Directions for this task: For each line of the data below that contains "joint", return that line.
═══ Supplied material
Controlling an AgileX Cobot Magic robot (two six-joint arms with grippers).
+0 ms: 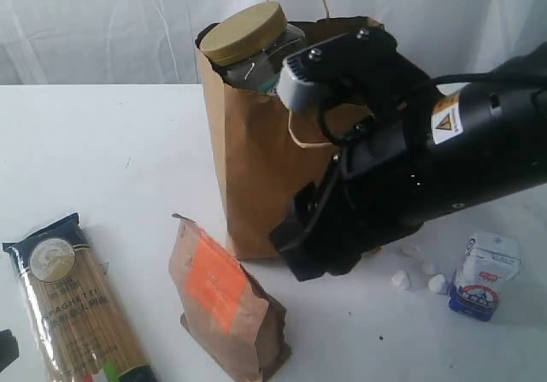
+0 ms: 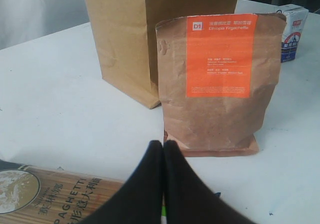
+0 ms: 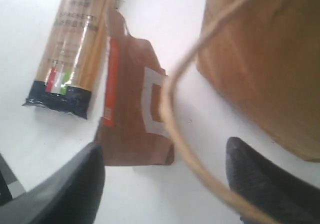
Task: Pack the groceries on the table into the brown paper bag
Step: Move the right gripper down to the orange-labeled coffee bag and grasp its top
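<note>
Only the exterior view shows the tan-lidded clear jar (image 1: 249, 38) poking from the brown paper bag (image 1: 248, 168), with the orange-labelled brown pouch (image 1: 224, 301) at its six o'clock, blue-ended spaghetti packet (image 1: 73, 305) at eight, small white-blue packet (image 1: 485, 277) at four. Left wrist view: left gripper (image 2: 163, 145) pinched closed, empty. Right wrist view: right gripper (image 3: 164, 151) spread wide, empty.

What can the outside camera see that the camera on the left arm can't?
Only the exterior view shows the tan-lidded jar poking out of the bag's top, the black right arm and the tiny white lumps. Only the left wrist view shows that the left gripper is shut. Both show the brown paper bag, the orange-labelled pouch, the spaghetti packet and the small white-blue packet on the white table.
</note>
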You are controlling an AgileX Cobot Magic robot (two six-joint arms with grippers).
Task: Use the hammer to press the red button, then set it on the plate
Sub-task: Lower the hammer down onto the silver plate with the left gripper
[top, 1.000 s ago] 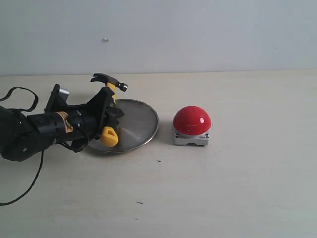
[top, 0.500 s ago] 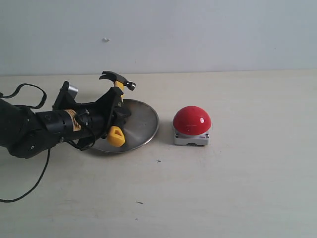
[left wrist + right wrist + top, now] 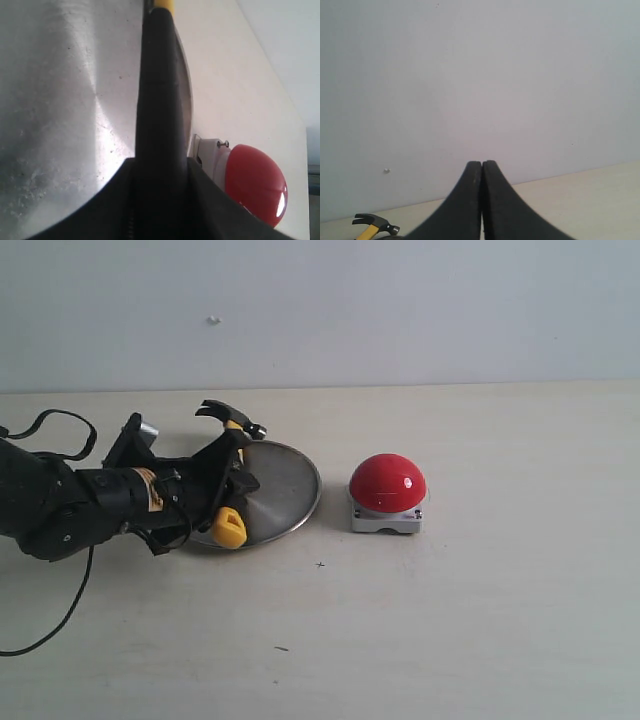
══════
Completed exercise:
Controlling an AgileX Cobot Magic robot (two six-joint arms with grippers).
You are controlling an AgileX Cobot Magic robot (two six-joint arms with grippers).

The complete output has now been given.